Che noia, il giorno della morte di Lina Wertmüller. Tutti con una buona parola, quando non addirittura tre o quattro. La prima donna di qua. La prima donna di là. La donna. La commedia all’italiana. L’anarchia. La prima nomination femminile all’Oscar per la regia. Che noia ipocrita. Che facce come il sedere. C’è da scommettere nel suo dito medio alzato, dall’aldilà, con un invito a tutto sorriso: «Andate affanculo!».

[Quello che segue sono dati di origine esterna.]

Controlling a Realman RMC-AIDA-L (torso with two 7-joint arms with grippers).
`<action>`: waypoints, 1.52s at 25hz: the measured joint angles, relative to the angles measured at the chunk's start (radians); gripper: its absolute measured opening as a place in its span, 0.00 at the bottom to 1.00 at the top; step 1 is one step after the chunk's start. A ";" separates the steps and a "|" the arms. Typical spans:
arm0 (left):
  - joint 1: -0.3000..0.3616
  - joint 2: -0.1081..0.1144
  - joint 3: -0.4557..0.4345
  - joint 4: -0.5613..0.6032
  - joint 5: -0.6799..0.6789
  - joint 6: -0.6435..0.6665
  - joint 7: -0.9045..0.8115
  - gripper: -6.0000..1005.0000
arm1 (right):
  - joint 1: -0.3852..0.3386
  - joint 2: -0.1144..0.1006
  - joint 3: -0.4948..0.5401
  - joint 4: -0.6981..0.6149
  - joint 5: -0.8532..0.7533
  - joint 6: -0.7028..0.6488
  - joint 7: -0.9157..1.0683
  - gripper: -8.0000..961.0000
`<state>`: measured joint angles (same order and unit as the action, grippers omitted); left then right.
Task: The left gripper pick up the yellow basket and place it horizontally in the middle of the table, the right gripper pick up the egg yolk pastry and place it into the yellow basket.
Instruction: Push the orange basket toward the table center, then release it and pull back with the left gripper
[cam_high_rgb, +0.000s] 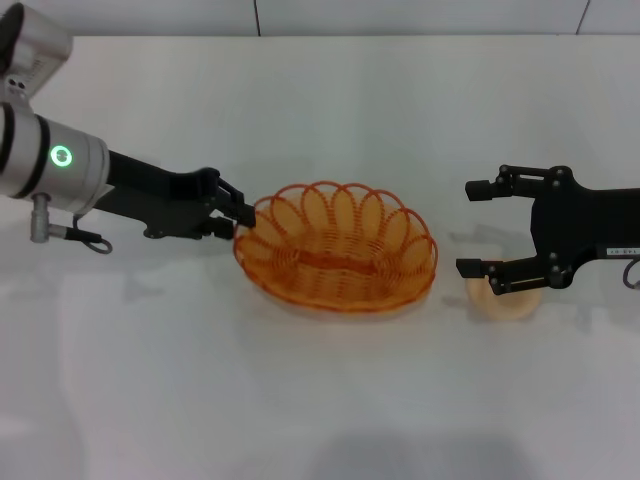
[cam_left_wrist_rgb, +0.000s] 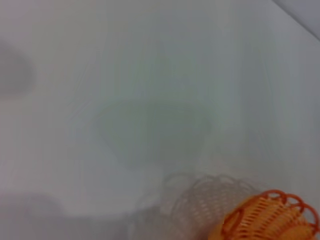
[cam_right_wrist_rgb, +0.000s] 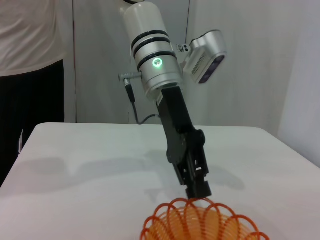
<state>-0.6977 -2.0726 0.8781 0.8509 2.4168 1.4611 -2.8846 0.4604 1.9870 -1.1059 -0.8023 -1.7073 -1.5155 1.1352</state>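
The left gripper (cam_high_rgb: 243, 221) pinches the yellow basket (cam_high_rgb: 336, 248) by its left rim, mid-table (cam_high_rgb: 320, 400). The right gripper (cam_high_rgb: 480, 228) hangs spread over the egg yolk pastry (cam_high_rgb: 505, 299) toward the right edge. A thin wire-loop pinch could slip, tipping the basket.

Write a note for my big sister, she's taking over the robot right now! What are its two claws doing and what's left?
Left gripper: shut on the yellow basket at its left rim.
Right gripper: jaws open, hovering right above the egg yolk pastry, not gripping it.
Basket: sits lengthwise near the middle of the table, empty.
Pastry: on the table, just right of the basket.
Done: basket looks placed.
Left: release the basket, then probably lower the right gripper, grip the pastry and drop it into the basket.
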 joint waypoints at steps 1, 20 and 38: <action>0.000 -0.001 0.009 -0.001 0.001 0.000 0.000 0.24 | 0.000 0.000 0.000 0.000 0.000 0.000 0.000 0.89; 0.015 0.024 0.030 0.044 -0.007 0.045 0.059 0.79 | -0.005 0.001 0.003 0.000 0.008 -0.001 0.016 0.89; 0.300 0.022 0.019 0.212 -0.468 0.083 1.035 0.84 | -0.054 -0.004 0.017 -0.048 0.007 -0.006 0.131 0.89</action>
<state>-0.3974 -2.0510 0.8969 1.0631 1.9490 1.5443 -1.8492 0.4063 1.9829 -1.0889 -0.8498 -1.7006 -1.5212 1.2658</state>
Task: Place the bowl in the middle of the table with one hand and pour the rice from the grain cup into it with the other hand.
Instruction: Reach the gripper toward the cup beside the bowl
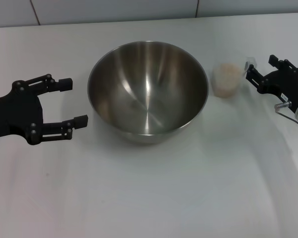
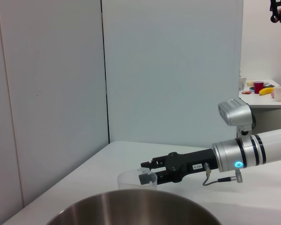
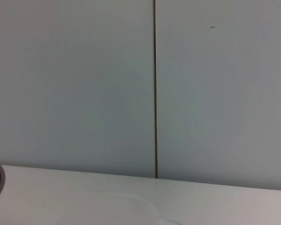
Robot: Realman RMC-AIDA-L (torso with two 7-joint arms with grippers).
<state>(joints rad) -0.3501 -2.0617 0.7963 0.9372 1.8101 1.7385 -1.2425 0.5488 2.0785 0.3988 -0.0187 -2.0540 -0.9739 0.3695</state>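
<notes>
The big steel bowl (image 1: pixel 148 91) stands upright and empty on the white table (image 1: pixel 149 198), a little behind its middle. My left gripper (image 1: pixel 73 101) is open just to the bowl's left, apart from its rim. The clear grain cup (image 1: pixel 227 79), filled with pale rice (image 1: pixel 227 71), stands upright close to the bowl's right side. My right gripper (image 1: pixel 260 68) is open immediately to the right of the cup, holding nothing. The left wrist view shows the bowl's rim (image 2: pixel 136 206), the grain cup (image 2: pixel 133 180) and the right gripper (image 2: pixel 147 171) beside it.
Grey wall panels (image 1: pixel 114 10) rise behind the table's far edge. In the left wrist view a distant side table (image 2: pixel 264 96) carries a red cup, a banana and a white cup. The white tabletop stretches in front of the bowl.
</notes>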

Quand’è che è stata rivalutata, Lina Wertmüller? O, come d’abitudine, anche in questo caso la nostra memoria – istituzionale, culturale, politica – fa cilecca? Kezich e Grazzini spesero spesso e volentieri parole d’apprezzamento (il primo la definì “indomita e discussa”, il secondo “un autore fra i più dotati del cinema italiano”). Ma la vulgata, in particolare nei salotti bene della critica, era di tutt’altro colore. E quindi? Oggi Lina è una santa? La salvatrice del nostro cinema? O si tratta semplicemente di uno scollamento incolmabile tra l’opinionismo da bancone da bar con bianchino in mano e la seriosità puzzolente della critica più atrofizzata? E per favore non scomodate Hollywood, l’Oscar alla carriera (una sfiga conclamata), gli allori, le genuflessioni: i film di Lina Wertmüller c’entravano con quell’orrore imbellettato come io c’entro con i mafiosi (e infatti sono a scrivere queste righe qui, e non a parlare in televisione o a farmi intervistare).

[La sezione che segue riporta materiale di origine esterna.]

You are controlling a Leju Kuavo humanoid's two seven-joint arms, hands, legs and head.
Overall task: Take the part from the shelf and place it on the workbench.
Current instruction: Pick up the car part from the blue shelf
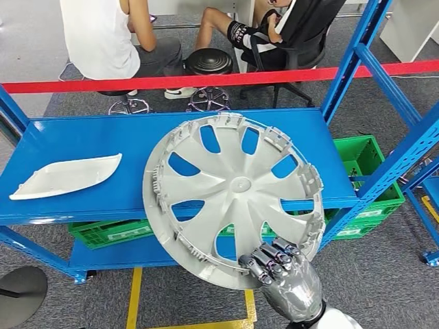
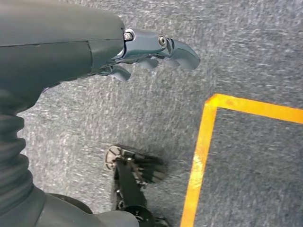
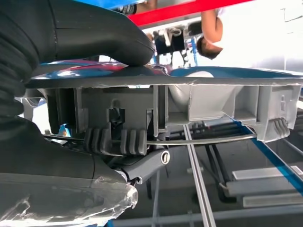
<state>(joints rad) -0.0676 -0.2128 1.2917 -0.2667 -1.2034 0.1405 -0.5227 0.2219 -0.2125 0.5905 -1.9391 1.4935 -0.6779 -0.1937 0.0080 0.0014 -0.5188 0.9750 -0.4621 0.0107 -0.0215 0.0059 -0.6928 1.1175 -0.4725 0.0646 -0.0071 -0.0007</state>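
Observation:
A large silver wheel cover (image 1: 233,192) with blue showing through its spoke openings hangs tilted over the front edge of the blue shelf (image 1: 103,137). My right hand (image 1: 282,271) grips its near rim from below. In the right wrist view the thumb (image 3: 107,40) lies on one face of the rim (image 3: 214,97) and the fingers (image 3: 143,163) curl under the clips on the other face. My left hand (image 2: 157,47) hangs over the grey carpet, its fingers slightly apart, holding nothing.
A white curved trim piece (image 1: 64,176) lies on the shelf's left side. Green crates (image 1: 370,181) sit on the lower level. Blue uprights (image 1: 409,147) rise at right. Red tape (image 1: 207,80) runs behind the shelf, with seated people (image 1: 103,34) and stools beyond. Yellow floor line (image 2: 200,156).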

Ma c’è una cosa che Lina Wertmüller aveva, e che adesso non vedo più. Senza dubbio, non i suoi occhiali. E neppure il suo genere, e mi rendo perfettamente conto che a scriverlo, oggi, si rischia il linciaggio. Sapete cosa aveva, Lina, che oggi non ha nessun altro (e rivendico l’uso della desinenza maschile)? Aveva un piglio che le permetteva di gridare anche quando stava in silenzio; e la passava liscia, questo è il bello. La faceva in barba ai recensori, agli storici, ai saggisti, a quelli che ancora adesso ci tengono a farci sapere quanto sia brutto e detestabile Pasqualino Settebellezze. Le era sufficiente un grido, e i suoi film ne sono stracolmi, per fare una differenza. E per grido intendo anche un semplice gesto, una sculettata, l’attitudine alle cose, un primo o primissimo piano. Non chiedetemi il motivo, ma ho sempre accostato il cinema di Lina Wertmüller a quello di Tinto Brass: per me hanno lo stesso polso, la stessa focosità. E, guarda caso, lo stesso destino, lo scherno critico. Perché Lina Wertmüller, come Brass, e anche come certo Petri, è riuscita a sfruttare la propria peculiarità sanguigna per dare forma a opere-fiere che, a partire dai loro celeberrimi titoli, avevano pochi eguali. Erano rappresentazioni di piazza, sguaiate e sbracate perfino nelle parentesi più intimistiche, perfino nei loro momenti più privati (ce n’erano, anche se fa comodo dimenticarli o sottovalutarli), ma lo erano in quanto performance isteriche di una filmmaker che da ogni singolo film pretendeva tutto, il tutto di tutto, il tutto stroppiato, come lo pretendeva dagli interpreti e dalle inquadrature. È sufficiente per essere volgare? Sì, se per volgare vogliamo alludere a una sana ineducazione, contro il conformismo autoriale e addirittura contro il conformismo di massa. In fondo Lina Wertmüller non faceva mica commedie all’italiana, non frequentava un genere privilegiato: conoscete qualcuno che le assomigli? Quei film lì, quelli così detestati dalla critica, così perculati, e che adesso, alla morte della loro autrice, sembrano tutti capolavori (non lo sono), erano un genere a sé, parlavano per sé, anzi, appunto, gridavano. E con il grido, cioè con un cipiglio e con un movimento, sono riusciti a creare un mondo, il quale, per giunta, ha trovato ragione e giustificazione in se stesso. Tanto da infinocchiare (ma a Lina credo sarebbe piaciuto di più dire metterla in quel posto) gli americani.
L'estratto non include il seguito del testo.